Task objective: Print every line from the start of the data, and when you reach the line with "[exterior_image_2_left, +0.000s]", include it and stop. Pictures are not part of the copy.

::::::::::

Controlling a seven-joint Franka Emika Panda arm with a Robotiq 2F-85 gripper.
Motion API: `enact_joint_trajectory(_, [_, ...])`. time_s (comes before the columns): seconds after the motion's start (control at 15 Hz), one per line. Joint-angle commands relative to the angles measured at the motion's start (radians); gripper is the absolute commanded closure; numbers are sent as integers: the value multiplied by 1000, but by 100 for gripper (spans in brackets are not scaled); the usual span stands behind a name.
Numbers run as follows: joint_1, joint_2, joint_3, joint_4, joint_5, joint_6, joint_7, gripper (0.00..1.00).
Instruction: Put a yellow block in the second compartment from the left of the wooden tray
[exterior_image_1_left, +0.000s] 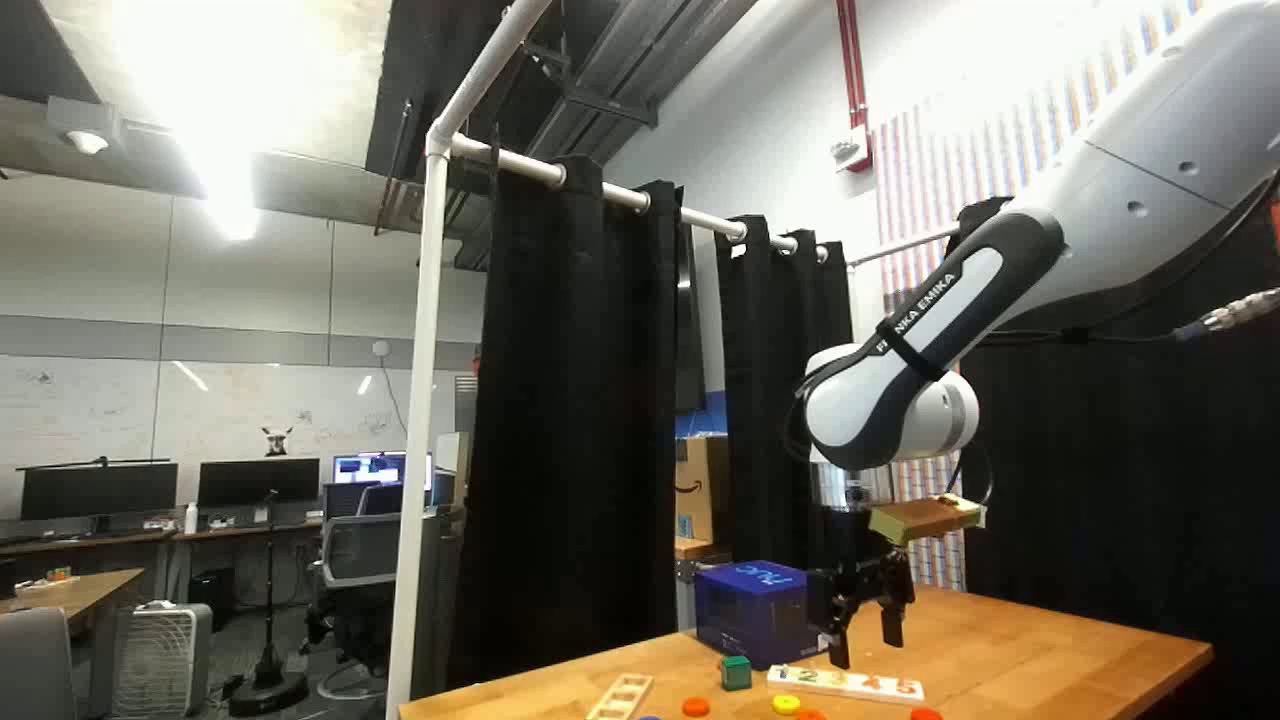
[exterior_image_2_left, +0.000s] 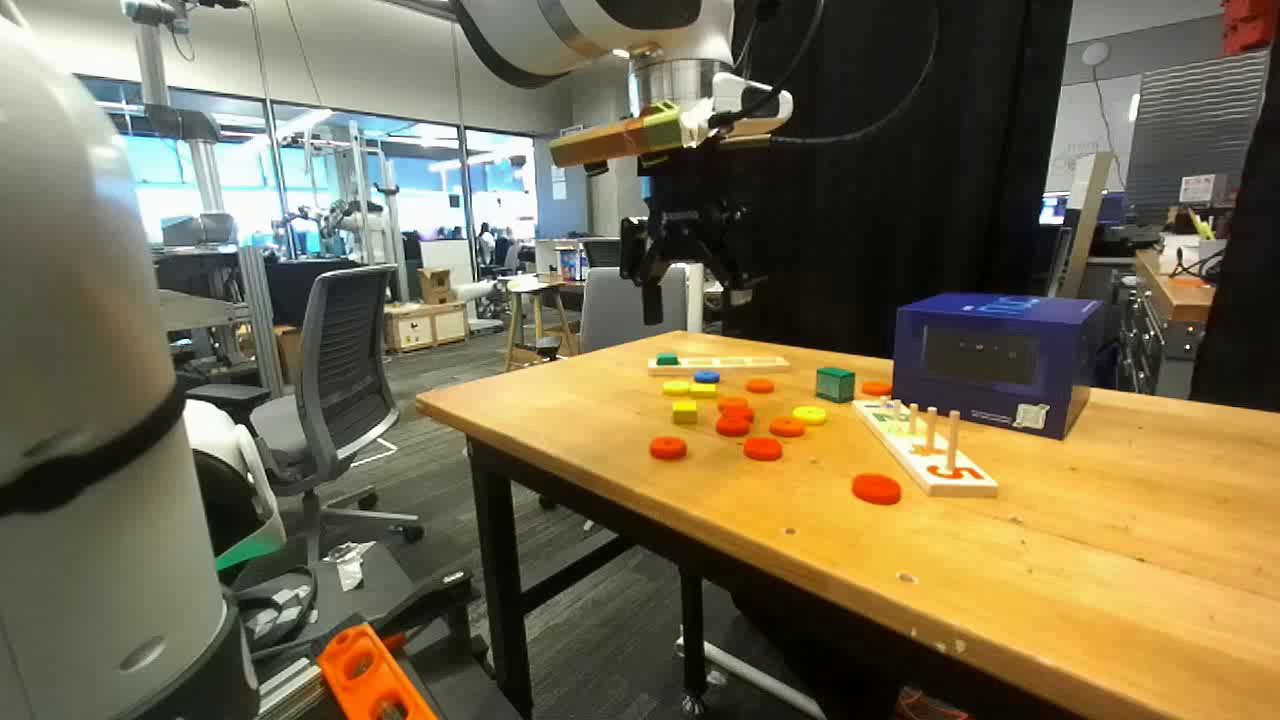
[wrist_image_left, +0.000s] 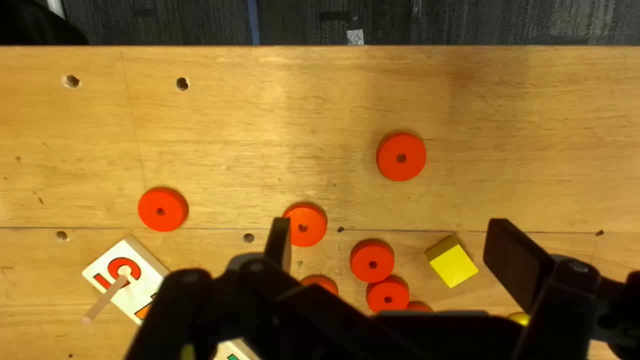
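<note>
Yellow block (wrist_image_left: 454, 265) below the gripper (exterior_image_1_left: 866, 646)

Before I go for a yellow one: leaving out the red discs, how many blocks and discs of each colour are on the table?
Yellow blocks: 2
Green blocks: 2, the smaller in the wooden tray
Yellow discs: 2
Blue disc: 1
Total: 7

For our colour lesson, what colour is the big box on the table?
Dark blue; the box shows best in an exterior view.
</note>
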Motion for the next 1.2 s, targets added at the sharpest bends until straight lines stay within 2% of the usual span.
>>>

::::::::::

Reply:
Controlling a seven-joint Franka Emika Panda arm with a Robotiq 2F-85 gripper.
Motion API: `enact_joint_trajectory(_, [_, ...])`. time_s (comes before the columns): seconds after the motion's start (control at 15 Hz), one per line. Joint-angle commands relative to the angles measured at the motion's start (radians); gripper is the absolute commanded closure; numbers are sent as integers: the value multiplied by 1000, but by 100 for gripper (spans in brackets are not scaled); the usual span stands behind a name.
Numbers run as follows: joint_1, joint_2, joint_3, joint_4, joint_5, joint_6, joint_7, gripper (0.00..1.00).
Instruction: Put a yellow block in the second compartment from the left of the wooden tray
[exterior_image_1_left, +0.000s] 
[exterior_image_2_left, +0.000s] 

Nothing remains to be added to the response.